Crystal-field Stark effect on the upconversion light emission spectrum of α-NaYF4 nanoparticles doped with Dy3+, Er3+, or Yb3+

Abstract

NaYF4 nanoparticles (NPs) form in two crystal structures, cubic (α-phase) and hexagonal (β-phase), each one presenting a different crystal electric field (CEF) Stark effect, that affects the upconversion (UC) light emission of the NPs when doped with rare-earth elements. Therefore, the knowledge of the CEF parameters, the wave functions, and energy levels of the rare earth (RE) J-multiplet is expected to be of great help for the understanding and improvement of the UC light emission. In this work, α-phase NaYF4 NPs doped with Dy3+, Er3+, or Yb3+ were investigated by means of magnetization, electron spin resonance (ESR), and optical spectroscopy techniques. Fittings of the temperature- and magnetic-field-dependent magnetization were performed to determine the fourth- and sixth-order cubic CEF parameters, B4 and B6. The ground state of Er3+, Yb3+, and Dy3+ in these α-NaYF4 NPs was confirmed by low-temperature ESR experiments.

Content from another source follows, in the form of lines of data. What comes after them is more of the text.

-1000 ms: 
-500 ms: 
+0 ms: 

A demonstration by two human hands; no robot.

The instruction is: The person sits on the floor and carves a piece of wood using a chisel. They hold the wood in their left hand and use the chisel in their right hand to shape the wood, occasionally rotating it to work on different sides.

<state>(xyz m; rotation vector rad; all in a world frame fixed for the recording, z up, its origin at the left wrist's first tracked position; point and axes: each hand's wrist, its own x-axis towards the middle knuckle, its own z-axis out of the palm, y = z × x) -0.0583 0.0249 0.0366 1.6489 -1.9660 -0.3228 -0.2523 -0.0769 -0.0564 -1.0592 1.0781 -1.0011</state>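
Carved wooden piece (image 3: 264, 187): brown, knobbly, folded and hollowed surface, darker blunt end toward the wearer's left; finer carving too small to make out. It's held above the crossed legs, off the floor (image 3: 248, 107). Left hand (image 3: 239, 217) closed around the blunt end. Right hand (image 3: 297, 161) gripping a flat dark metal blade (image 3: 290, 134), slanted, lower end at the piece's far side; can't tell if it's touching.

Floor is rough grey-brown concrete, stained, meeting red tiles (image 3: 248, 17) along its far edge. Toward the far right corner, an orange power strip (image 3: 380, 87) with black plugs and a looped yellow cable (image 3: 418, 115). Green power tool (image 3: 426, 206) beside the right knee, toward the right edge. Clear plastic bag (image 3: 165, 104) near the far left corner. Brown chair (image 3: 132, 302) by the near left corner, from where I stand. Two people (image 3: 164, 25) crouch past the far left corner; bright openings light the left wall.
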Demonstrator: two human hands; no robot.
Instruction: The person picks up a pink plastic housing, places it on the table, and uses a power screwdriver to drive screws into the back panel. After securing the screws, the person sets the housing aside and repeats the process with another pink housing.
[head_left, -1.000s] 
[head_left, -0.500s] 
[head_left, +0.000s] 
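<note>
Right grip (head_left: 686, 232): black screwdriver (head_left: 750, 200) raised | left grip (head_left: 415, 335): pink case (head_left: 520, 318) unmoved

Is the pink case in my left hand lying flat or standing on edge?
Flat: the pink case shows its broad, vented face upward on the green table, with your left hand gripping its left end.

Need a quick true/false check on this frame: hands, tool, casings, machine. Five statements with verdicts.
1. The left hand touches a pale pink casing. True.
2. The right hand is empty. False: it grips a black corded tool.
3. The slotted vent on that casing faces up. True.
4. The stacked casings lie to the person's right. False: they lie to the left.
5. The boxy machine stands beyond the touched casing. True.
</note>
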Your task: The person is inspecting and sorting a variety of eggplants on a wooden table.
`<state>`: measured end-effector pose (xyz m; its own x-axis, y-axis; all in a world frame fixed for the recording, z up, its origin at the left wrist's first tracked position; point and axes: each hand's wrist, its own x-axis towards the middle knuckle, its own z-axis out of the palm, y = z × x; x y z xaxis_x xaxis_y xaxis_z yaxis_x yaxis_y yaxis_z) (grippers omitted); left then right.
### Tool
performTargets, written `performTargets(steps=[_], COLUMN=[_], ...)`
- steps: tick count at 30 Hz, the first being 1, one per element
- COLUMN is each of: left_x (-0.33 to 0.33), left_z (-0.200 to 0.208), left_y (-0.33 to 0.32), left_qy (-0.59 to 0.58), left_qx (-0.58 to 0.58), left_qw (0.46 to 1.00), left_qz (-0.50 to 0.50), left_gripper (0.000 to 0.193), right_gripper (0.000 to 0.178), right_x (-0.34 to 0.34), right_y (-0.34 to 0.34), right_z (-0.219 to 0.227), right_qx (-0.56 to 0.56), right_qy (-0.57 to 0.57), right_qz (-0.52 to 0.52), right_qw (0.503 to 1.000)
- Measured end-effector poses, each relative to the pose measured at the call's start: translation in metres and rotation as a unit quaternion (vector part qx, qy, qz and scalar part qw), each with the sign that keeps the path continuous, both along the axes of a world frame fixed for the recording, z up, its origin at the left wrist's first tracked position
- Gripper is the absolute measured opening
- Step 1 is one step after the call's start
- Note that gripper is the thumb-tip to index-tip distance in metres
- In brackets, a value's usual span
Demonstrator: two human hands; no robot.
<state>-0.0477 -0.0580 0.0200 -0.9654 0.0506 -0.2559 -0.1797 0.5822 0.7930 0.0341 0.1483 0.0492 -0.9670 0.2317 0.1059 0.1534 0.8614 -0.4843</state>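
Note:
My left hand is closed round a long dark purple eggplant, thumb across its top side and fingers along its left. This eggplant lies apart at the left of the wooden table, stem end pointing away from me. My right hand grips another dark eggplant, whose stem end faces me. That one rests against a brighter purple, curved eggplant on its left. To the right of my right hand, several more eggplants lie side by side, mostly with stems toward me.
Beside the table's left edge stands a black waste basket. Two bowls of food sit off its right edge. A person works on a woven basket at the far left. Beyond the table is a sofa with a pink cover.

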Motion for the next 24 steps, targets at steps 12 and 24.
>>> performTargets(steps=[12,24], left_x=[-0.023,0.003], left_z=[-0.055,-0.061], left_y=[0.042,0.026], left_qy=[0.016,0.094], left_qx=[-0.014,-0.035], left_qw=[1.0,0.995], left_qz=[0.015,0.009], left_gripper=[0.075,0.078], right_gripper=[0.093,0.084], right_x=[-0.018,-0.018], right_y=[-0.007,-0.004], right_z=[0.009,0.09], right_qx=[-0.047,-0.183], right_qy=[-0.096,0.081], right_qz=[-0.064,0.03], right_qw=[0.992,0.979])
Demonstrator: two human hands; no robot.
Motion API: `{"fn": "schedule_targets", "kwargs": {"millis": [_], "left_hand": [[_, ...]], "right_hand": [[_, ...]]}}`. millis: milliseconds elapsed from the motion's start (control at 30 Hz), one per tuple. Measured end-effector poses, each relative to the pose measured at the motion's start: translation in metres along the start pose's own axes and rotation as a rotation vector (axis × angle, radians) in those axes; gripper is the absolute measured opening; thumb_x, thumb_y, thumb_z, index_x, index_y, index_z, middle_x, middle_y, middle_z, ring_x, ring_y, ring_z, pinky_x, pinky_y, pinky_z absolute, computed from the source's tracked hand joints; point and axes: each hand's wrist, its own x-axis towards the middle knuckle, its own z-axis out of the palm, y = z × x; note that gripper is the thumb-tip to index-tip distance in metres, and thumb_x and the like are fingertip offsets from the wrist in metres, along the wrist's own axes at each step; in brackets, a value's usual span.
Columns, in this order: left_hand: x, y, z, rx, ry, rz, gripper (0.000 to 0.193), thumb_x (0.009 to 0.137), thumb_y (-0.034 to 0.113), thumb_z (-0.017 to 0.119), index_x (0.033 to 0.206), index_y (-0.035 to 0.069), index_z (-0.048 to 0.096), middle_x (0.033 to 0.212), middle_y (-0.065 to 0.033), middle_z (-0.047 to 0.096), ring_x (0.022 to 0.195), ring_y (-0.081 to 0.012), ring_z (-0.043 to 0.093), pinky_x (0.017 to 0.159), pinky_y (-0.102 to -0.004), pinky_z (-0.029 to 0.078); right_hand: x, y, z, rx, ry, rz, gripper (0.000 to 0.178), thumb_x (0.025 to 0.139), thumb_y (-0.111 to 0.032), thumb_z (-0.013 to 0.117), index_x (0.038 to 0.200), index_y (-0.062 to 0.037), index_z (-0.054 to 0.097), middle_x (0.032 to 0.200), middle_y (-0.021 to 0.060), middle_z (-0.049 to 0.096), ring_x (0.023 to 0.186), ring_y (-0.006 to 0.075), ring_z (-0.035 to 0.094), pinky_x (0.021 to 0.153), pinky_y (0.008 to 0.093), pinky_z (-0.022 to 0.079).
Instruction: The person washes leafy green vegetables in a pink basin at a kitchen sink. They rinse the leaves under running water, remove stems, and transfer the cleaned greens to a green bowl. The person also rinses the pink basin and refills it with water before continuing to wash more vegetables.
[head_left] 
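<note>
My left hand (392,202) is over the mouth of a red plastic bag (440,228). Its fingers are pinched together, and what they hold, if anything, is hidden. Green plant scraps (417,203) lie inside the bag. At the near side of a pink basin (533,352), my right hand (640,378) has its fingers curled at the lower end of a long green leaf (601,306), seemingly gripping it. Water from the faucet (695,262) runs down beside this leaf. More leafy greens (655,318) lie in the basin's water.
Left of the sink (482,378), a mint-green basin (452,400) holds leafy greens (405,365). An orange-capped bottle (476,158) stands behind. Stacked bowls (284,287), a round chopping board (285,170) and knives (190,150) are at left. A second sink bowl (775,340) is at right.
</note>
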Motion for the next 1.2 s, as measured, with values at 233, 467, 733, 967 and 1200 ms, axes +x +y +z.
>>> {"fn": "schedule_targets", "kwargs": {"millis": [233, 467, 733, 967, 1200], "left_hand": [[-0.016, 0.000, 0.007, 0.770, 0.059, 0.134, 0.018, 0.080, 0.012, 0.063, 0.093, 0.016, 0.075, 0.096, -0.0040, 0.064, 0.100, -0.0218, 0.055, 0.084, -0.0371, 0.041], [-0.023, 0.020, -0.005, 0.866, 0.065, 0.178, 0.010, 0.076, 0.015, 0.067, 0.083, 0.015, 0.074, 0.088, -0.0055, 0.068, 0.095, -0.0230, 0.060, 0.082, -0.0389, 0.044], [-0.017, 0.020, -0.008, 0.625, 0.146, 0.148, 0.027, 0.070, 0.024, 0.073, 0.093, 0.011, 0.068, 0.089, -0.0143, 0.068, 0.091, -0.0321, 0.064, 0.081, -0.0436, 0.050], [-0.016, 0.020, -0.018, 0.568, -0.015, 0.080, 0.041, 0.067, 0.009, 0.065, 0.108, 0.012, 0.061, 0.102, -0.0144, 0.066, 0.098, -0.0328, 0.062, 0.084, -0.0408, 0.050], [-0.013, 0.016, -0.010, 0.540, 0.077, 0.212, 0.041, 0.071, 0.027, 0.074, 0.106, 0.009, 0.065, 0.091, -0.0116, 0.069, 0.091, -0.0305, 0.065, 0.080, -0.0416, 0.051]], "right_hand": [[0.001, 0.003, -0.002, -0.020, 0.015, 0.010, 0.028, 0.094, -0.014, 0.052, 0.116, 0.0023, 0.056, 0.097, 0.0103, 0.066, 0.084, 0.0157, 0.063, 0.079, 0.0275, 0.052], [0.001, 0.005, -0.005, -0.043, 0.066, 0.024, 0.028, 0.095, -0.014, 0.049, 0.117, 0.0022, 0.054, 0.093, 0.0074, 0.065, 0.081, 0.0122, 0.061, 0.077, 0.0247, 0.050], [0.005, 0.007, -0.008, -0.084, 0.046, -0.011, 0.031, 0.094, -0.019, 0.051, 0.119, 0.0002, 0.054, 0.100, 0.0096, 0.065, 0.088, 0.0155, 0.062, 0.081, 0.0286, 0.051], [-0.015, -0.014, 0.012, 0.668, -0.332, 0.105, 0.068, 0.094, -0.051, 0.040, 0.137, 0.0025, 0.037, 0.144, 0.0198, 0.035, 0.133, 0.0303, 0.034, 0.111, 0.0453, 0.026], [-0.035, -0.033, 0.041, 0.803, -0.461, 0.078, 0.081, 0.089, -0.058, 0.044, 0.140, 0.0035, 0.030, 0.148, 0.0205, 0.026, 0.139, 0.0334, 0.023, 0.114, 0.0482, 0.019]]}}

The obtained CEF parameters were used to write down a total Hamiltonian that allows to determine the CEF Stark splitting for all energy levels of the REs 4f unfilled shell. We give details of how the Stark effect affects the overall energy splitting of the various J-multiplets and may explain the fine structure of the UC light emission in these cubic NaY1-δREδF4 NPs.